Every Thursday, I will be posting a photo from my travels and a spotlight on the location. Today’s Spotlight Thursday is from my recent African safari to Volcanoes National Park in northwestern Rwanda. Volcanoes National Park is one of the most well know places in the world. It is one of the last remaining havens for mountain gorillas. One of the highlights of my safari did include a trek to the famous mountain gorillas, but another highlight was my visit with their smaller and no less endangered cousins the Golden Monkeys of Volcanoes National Park.
Unlike the mountain gorillas, the golden monkeys live at the base of the Virunga Mountains. The trek to the monkeys is not nearly as strenuous or difficult as the one to the gorillas. My trek beings at 7 am at the Volcanoes National Park visitor center. Every morning, a local dance group greets the visitors with tribal dances from the region. After a short safety briefing and some paperwork, my trekking group heads to the hired cars and we drive to the trail head. We park in a small village and make our way to the park on foot.

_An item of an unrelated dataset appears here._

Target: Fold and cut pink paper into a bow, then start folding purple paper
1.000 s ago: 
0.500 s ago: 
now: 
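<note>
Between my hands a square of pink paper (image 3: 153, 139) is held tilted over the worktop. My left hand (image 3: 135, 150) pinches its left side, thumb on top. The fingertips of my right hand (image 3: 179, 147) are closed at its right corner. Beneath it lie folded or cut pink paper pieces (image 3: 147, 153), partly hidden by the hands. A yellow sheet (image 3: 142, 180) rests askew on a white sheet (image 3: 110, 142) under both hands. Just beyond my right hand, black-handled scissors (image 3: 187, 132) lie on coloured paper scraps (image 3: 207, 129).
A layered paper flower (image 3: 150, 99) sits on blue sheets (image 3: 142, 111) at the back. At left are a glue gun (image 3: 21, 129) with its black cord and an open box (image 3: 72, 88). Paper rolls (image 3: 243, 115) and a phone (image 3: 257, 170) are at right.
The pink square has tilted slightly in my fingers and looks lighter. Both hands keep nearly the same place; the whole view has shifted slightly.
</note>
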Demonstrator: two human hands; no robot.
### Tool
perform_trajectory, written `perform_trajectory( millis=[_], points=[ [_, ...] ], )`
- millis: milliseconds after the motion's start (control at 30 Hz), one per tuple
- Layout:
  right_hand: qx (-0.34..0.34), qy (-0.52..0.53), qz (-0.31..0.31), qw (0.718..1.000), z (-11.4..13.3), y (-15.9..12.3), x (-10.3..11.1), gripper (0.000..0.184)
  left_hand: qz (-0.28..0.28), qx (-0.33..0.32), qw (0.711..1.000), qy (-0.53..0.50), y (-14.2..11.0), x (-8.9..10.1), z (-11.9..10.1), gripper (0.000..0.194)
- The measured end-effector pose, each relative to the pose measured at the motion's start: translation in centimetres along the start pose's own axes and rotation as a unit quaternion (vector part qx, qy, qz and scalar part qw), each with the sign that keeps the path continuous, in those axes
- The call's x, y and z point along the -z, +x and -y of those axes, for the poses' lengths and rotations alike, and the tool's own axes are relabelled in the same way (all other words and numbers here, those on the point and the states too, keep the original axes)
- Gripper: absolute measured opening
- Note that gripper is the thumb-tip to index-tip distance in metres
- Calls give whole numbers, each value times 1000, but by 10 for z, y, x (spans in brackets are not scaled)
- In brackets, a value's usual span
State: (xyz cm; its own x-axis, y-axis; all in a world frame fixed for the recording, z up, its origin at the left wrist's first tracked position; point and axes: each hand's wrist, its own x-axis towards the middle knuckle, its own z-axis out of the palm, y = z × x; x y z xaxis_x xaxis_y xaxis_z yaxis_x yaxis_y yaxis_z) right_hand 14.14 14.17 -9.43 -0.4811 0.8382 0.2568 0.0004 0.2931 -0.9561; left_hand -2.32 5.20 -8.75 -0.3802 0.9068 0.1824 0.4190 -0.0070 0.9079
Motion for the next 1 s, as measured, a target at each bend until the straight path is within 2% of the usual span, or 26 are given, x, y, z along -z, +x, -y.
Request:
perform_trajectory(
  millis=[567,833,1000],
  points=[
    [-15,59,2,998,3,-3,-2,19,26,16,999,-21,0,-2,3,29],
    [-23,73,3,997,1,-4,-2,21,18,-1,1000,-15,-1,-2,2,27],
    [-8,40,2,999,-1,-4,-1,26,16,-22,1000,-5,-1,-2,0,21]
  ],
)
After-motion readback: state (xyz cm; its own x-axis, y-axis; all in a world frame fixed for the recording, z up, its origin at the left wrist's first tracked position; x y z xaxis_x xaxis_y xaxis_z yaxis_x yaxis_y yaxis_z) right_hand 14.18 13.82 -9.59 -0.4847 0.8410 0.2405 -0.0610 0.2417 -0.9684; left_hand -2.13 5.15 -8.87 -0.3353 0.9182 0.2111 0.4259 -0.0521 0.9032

The first part of the trek is an easy walk through local farms to the stone wall that surrounds Volcanoes National Park. The wall is designed to keep the buffalo and elephants in the park and out of the local crops. Our guide uses his radio to talk to the tracking team that locates the monkeys so the tourist are lead directly to the monkeys. Once at the wall, we meet up with our park ranger guard. He carries a rifle to scare off any buffalo or elephants we might encounter.
Our guide tells us we are lucky, the troop of monkeys are about 5 mins walk from the wall and once they hear us coming they will come to us. Once over the wall, we removed our packs and took out our camera. The packs aren’t allowed near the monkeys to prevent them from stealing things and discovering human food. No sooner than I switch lens on my camera and glance up do I see my first golden monkey heading towards me.
We spend an hour wandering among the group as they play, groom, and be monkeys. I was even an obstacle when two of them were in a fight. The monkeys have no fear of human and don’t mind showing off for pictures. I loved standing in the middle of the troop and just watching them play with each other.
After our hour was up, we said good bye to the monkeys and headed back to the village.